Emicida retorna aos palcos com show emocionante e reafirma seu lugar no topo do rap nacional

Emicida e convidados durante show no Espaço Unimed com projeções no palco
Emicida se apresenta no Espaço Unimed em show que celebra sua trajetória e homenageia o rap nacional. Foto: @bmaisca

Emicida voltou aos palcos após alguns anos afastado com um show emocionante no Espaço Unimed, em São Paulo. A apresentação funcionou como uma grande homenagem aos seus ídolos, os Racionais MC’s, e também como um passeio completo por todas as fases de sua carreira, um verdadeiro presente para os fãs que acompanham sua trajetória desde o começo.

A setlist caminhou por toda sua discografia, indo desde a primeira mixtape até o álbum mais recente, Emicida Racional VL 2: Mesmas Cores & Mesmos Valores. A abertura já indicava o tom intimo da noite: “Essa É Pra Você Primo”, faixa em homenagem ao DJ Primo, amigo do rapper que morreu em 2008.

A apresentação foi dividida em cinco atos, indicados no telão. Essa construção ganha ainda mais força com a presença de DJ Nyack, parceiro de Emicida desde o início da carreira. Ao longo do show, ele incorpora samples icônicos sobre as batidas das músicas, conectando diferentes épocas e referências. Entre elas, trechos dos próprios Racionais, além de nomes como Tim Maia e Olhos Coloridos, clássico na voz de Sandra de Sá.

Outro elemento marcante foi a forma como Emicida reinterpretou sua própria obra a partir dessas influências. Em diversos momentos, o rapper apresentou músicas da sua carreira sobre bases inspiradas nos Racionais, reforçando a conexão direta com o grupo que ajudou a moldar sua identidade artística.

O show também teve um forte caráter político. Durante as apresentações, o telão exibiu interludeos politicos e mensagens contundentes como “Dedicado às 168 meninas assassinadas em uma escola do Irã pelos amigos de Epstein”, durante a música Ismália, faixa do álbum AmarElo, que trouxe um dos momentos mais densos e sensíveis da noite.

Com mais de três horas de duração, a apresentação contou com participações especiais que ajudaram a construir esse espetáculo. No segundo ato, Emicida convidou Rashid e Projota para apresentar A Mema Praça, faixa do novo álbum que dialoga diretamente com A Praça, dos Racionais.

Na sequência, o trio reviveu sua parceria histórica e performou o hino Nova Ordem, mostrando a força dos Três Temores dentro do rap nacional. O momento evidenciou a química construída ao longo dos anos e o peso simbólico dessa união na cena. Na sequência, Edi Rock subiu ao palco, simbolizando a ponte entre gerações e consolidando esse encontro.

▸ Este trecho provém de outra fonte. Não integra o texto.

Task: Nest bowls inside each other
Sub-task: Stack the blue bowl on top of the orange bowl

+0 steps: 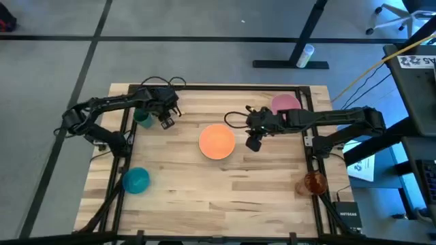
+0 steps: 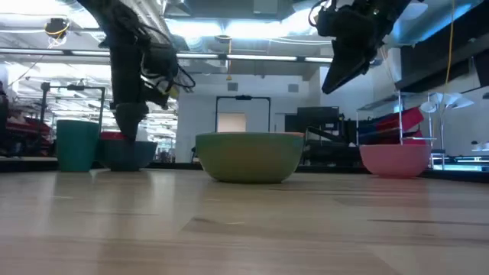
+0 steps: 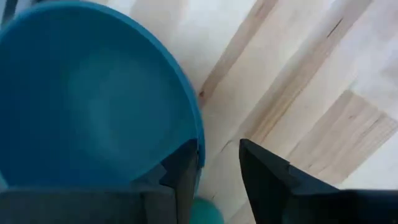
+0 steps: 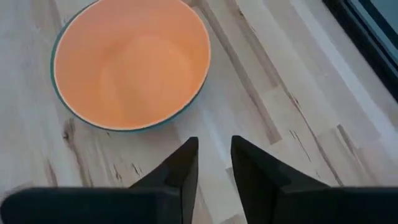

Também participaram os Prettos, cantando com Emicida a faixa Quem tem um amigo tem tudo, ampliando ainda mais a diversidade sonora do espetáculo. Com a presença do samba no repertório, o show conectou diferentes tradições da música brasileira dentro da mesma narrativa.

A noite ainda contou com a participação de Jotapê, que protagonizou um dos momentos mais emocionantes ao homenagear Emicida com uma rima que exaltava sua influência. O encontro terminou em um abraço longo e simbólico, representando o impacto do artista nas novas gerações.

Mas foi na reta final que o show atingiu seu ponto mais sensível. Ao cantar Mãe, música dedicada à Dona Jacira, Emicida não conseguiu conter a emoção. A perda recente de sua mãe deu um novo peso à performance, que foi acompanhada por lágrimas no palco e na plateia.

No telão, a expressão em quéchua “tupananchiskama” (“até que a vida volte a nos reencontrar novamente”) reforçava a carga simbólica do momento, não havia uma pessoa no Espaço Unimed que não estivesse visivelmente emocionada.

Depois de mais de uma década de trajetória, a turnê Mesmas Cores & Mesmos Valores se consolida como um dos pontos mais altos da carreira de Emicida. O espetáculo consegue dialogar com todas as fases do artista e com diferentes gerações de fãs, dos que acompanham desde o início até os que chegaram a partir de AmarElo, seu projeto mais popular.

Mais do que revisitar sua história, o show reafirma seu lugar no rap nacional. Mesmo após anos afastado dos palcos, Emicida retorna com a sensação de que ainda não há competição à altura consolidando sua posição como a voz mais importantes de sua geração.